Brief -
Print the entries below word for word; the pictures stay out of your copy.
───── Task input ─────
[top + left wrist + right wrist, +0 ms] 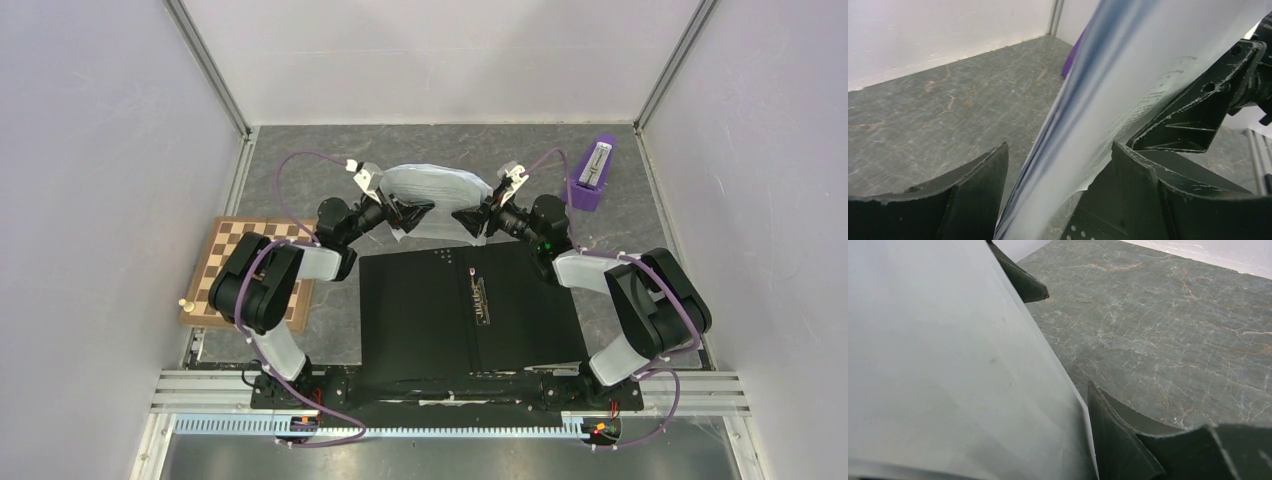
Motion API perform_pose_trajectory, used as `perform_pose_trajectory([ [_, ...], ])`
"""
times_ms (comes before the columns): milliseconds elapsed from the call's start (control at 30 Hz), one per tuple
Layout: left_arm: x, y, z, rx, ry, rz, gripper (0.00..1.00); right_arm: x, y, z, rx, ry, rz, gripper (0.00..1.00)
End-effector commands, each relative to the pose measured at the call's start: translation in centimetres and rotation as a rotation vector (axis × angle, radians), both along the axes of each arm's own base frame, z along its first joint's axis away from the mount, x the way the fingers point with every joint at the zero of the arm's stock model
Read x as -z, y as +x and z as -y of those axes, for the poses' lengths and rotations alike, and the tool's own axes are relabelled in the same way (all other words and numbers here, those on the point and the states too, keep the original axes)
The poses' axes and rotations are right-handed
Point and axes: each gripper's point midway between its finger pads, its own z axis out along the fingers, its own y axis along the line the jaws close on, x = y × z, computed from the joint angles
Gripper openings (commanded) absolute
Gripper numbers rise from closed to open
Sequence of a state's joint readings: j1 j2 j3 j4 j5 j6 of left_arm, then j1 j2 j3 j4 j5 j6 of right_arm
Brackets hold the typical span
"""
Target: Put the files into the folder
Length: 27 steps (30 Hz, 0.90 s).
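Observation:
The files, a bowed stack of white sheets, hang above the table just beyond the folder, which lies open, black inside, its metal clip on the spine. My left gripper is at the stack's left side and my right gripper at its right side. In the left wrist view the left gripper is open, and the files pass between its jaws, apart from the left finger. In the right wrist view the files hide one finger of the right gripper, and the other finger presses against the sheets' edge.
A checkered chessboard lies at the left with a small white piece at its near corner. A purple stand holding a white part sits at the back right. Grey walls close in both sides and the back.

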<state>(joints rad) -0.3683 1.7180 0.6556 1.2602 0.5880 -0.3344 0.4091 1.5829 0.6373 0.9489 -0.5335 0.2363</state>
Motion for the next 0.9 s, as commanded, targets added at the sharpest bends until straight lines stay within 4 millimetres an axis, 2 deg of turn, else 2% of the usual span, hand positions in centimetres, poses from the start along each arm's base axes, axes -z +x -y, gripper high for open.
perform_pose_trajectory([
  [0, -2.9, -0.1, 1.1, 0.084, -0.082, 0.066, 0.82, -1.5, -0.2, -0.1, -0.021, 0.029, 0.054, 0.50],
  [867, -1.5, 0.9, 3.0, 0.091, -0.105, -0.010, 0.83, -1.6, 0.8, -0.5, -0.018, 0.017, 0.041, 0.50],
])
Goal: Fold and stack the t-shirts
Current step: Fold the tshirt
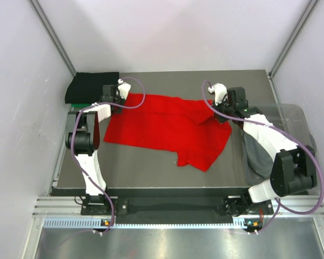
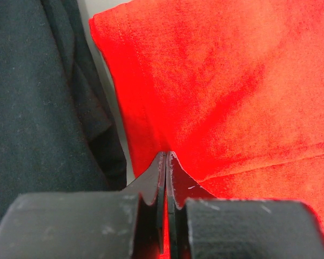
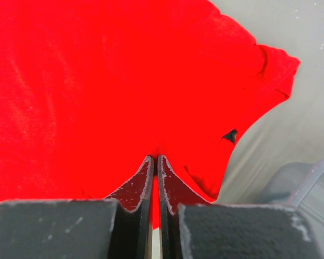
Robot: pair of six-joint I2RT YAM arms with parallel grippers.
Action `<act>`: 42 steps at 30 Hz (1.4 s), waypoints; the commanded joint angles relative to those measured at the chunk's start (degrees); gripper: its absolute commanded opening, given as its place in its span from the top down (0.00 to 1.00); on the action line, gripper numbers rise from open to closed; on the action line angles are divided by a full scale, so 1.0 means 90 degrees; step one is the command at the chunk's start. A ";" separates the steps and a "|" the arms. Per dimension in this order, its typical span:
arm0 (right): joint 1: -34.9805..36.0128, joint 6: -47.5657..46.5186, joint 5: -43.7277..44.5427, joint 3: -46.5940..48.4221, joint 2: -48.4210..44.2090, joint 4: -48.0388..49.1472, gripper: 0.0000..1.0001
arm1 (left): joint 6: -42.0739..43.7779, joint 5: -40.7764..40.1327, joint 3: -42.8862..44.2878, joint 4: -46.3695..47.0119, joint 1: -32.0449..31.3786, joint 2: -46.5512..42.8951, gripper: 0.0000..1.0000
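Black cloth comes first: a black t-shirt (image 1: 92, 86) lies folded just to the left of the left pincer (image 2: 164, 162), with a thin green edge (image 1: 80, 104) showing under it. I judge this is the stack already begun. The left pincer is closed tight, and the corner of the red t-shirt (image 1: 167, 132) is pinched between its tips. The red t-shirt is spread on the tabletop (image 1: 151, 172) between the two pincers, crumpled and not yet folded, with one part hanging toward the near side. The right pincer (image 3: 154, 162) is also fully closed and grips the other upper corner of the same shirt. To the right of this pincer stands a clear plastic bin (image 1: 297, 116), and a grey t-shirt (image 1: 256, 154) waits inside it. So the red one is only at its beginning, and the grey one is left. The black pile sits very near the left grip and may get in the way.
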 commanded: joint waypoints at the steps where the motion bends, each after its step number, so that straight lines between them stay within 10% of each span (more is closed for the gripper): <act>1: 0.0037 -0.0039 0.0277 0.0261 0.0081 0.0479 1.00 | 0.0074 -0.0218 -0.0001 -0.0299 0.0017 -0.0167 1.00; 4: -0.0080 -0.0069 0.0493 0.0563 0.0481 0.0480 0.98 | 0.0103 -0.0258 -0.0001 -0.0309 0.0017 -0.0157 1.00; 7: -0.0071 -0.0215 0.0747 0.0954 0.0717 0.0286 0.57 | 0.0123 -0.0287 -0.0020 -0.0319 0.0017 -0.0196 1.00; 11: 0.0319 -0.1092 0.0943 0.0682 -0.0005 0.0548 0.52 | 0.0181 -0.0297 -0.0030 -0.0319 0.0017 -0.0225 1.00; 21: 0.1297 -0.1905 -0.0386 0.1081 0.1574 -0.0428 0.67 | 0.0055 -0.0277 -0.0020 -0.0338 0.0017 -0.0206 1.00; 42: 0.1189 -0.1807 0.0337 0.1814 0.3021 -0.0282 0.73 | 0.0015 -0.0297 -0.0020 -0.0348 0.0017 -0.0079 1.00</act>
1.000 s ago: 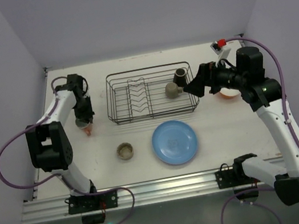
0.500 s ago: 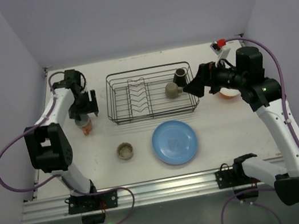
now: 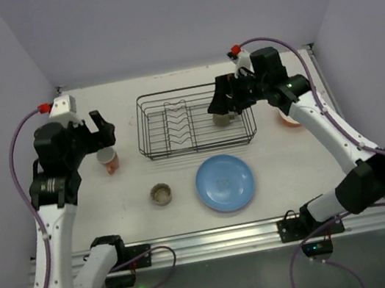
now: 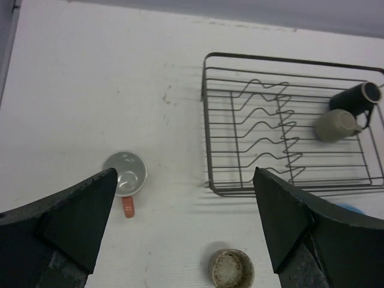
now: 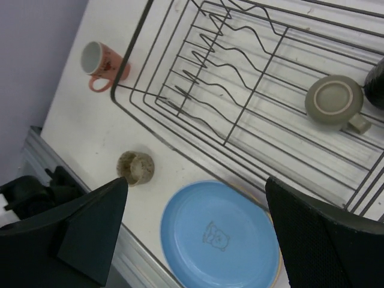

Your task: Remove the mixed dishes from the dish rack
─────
Solved exercise -
[top + left wrist + right wrist, +0 ms] 
Motion API perform_pose_trajectory, used as `perform_pose_trajectory([ [_, ...], ])`
"""
times_ms (comes before the columns): milliseconds elapsed from the call's start (control at 30 Hz), one per tuple
Layout: left_arm: x, y, z, rx, ry, rz, gripper (0.00..1.00); right_arm: x, y, z, rx, ry, rz, gripper (0.00..1.00)
End-effector commands, each relative to the pose measured at the call's start: translation in centimetres and rotation as a rotation vector (axis × angle, radians), both along the axes of each arm's own base frame, z along its first joint's axis away from the mount, x the way the fingers point with every joint at the zero of the arm's stock model
Read x as -z, y as +x and z as -y of those axes, for the poses' lengths and rotations alike, and the tool's own axes are relabelled in the same way (all other words and numbers here, those on the point and the states too, keep the original axes)
The poses' axes and rotations are right-handed
Point and axes: each gripper's point midway between its finger pads, its own z axis out along the fingers, its own y axis along the line the jaws close on, x = y × z, computed from the joint angles
Gripper openings (commanded) absolute
Gripper numbers rise from closed to open
Sequence of a state's joint readings: j1 j2 j3 j4 j5 j6 of left_arm, then j1 j2 j3 j4 j5 j6 of right_arm
Brackets hold the typical span
"""
Target: Put the files into the folder
Length: 27 steps (30 Hz, 0.90 s).
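Observation:
The files, a bowed stack of white sheets, hang above the table just beyond the folder, which lies open, black inside, its metal clip on the spine. My left gripper is at the stack's left side and my right gripper at its right side. In the left wrist view the left gripper is open, and the files pass between its jaws, apart from the left finger. In the right wrist view the files hide one finger of the right gripper, and the other finger presses against the sheets' edge.
A checkered chessboard lies at the left with a small white piece at its near corner. A purple stand holding a white part sits at the back right. Grey walls close in both sides and the back.
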
<state>(joints rad) -0.3683 1.7180 0.6556 1.2602 0.5880 -0.3344 0.4091 1.5829 0.6373 0.9489 -0.5335 0.2363</state>
Motion for the next 0.9 s, as commanded, targets added at the sharpest bends until straight lines stay within 4 millimetres an axis, 2 deg of turn, else 2% of the usual span, hand positions in centimetres, poses from the start along each arm's base axes, axes -z +x -y, gripper high for open.
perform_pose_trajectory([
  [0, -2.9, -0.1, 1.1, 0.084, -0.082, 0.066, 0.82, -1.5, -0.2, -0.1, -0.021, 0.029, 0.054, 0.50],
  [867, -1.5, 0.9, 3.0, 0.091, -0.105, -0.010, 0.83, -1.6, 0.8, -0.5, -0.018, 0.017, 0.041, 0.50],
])
Goal: Fold and stack the t-shirts
Current step: Fold the tshirt
Robot: pair of six-joint I2RT YAM arms with parallel grippers.
Action `<act>`: 42 steps at 30 Hz (1.4 s), waypoints; the commanded joint angles relative to those measured at the chunk's start (degrees); gripper: its absolute commanded opening, given as its place in its span from the top down (0.00 to 1.00); on the action line, gripper numbers rise from open to closed; on the action line angles are divided by a full scale, so 1.0 means 90 degrees; step one is the command at the chunk's start. A ";" separates the steps and a "|" the arms. Per dimension in this order, its typical span:
arm0 (right): joint 1: -34.9805..36.0128, joint 6: -47.5657..46.5186, joint 5: -43.7277..44.5427, joint 3: -46.5940..48.4221, joint 2: -48.4210..44.2090, joint 4: -48.0388..49.1472, gripper: 0.0000..1.0001
arm1 (left): joint 6: -42.0739..43.7779, joint 5: -40.7764..40.1327, joint 3: -42.8862..44.2878, joint 4: -46.3695..47.0119, joint 1: -32.0449..31.3786, joint 2: -46.5512..42.8951, gripper: 0.0000..1.0000
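Black cloth comes first: a black t-shirt (image 1: 92, 86) lies folded just to the left of the left pincer (image 2: 164, 162), with a thin green edge (image 1: 80, 104) showing under it. I judge this is the stack already begun. The left pincer is closed tight, and the corner of the red t-shirt (image 1: 167, 132) is pinched between its tips. The red t-shirt is spread on the tabletop (image 1: 151, 172) between the two pincers, crumpled and not yet folded, with one part hanging toward the near side. The right pincer (image 3: 154, 162) is also fully closed and grips the other upper corner of the same shirt. To the right of this pincer stands a clear plastic bin (image 1: 297, 116), and a grey t-shirt (image 1: 256, 154) waits inside it. So the red one is only at its beginning, and the grey one is left. The black pile sits very near the left grip and may get in the way.
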 commanded: joint waypoints at the steps where the motion bends, each after its step number, so that straight lines between them stay within 10% of each span (more is closed for the gripper): <act>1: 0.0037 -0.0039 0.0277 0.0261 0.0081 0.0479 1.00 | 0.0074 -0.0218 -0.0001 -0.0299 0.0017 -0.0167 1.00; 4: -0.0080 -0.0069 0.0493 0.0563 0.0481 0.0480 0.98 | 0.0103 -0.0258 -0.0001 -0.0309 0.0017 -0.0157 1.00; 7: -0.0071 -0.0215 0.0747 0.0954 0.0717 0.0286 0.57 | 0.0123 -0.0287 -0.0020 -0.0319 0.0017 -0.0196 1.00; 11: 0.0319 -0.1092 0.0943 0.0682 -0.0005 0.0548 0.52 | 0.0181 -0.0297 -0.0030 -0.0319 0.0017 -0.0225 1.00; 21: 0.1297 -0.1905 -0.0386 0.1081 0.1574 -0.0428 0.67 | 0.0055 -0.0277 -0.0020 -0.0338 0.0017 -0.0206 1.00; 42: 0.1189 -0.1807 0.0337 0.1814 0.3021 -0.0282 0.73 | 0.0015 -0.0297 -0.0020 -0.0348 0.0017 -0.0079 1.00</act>
1.000 s ago: 
0.500 s ago: 
now: 
now: 
now: 

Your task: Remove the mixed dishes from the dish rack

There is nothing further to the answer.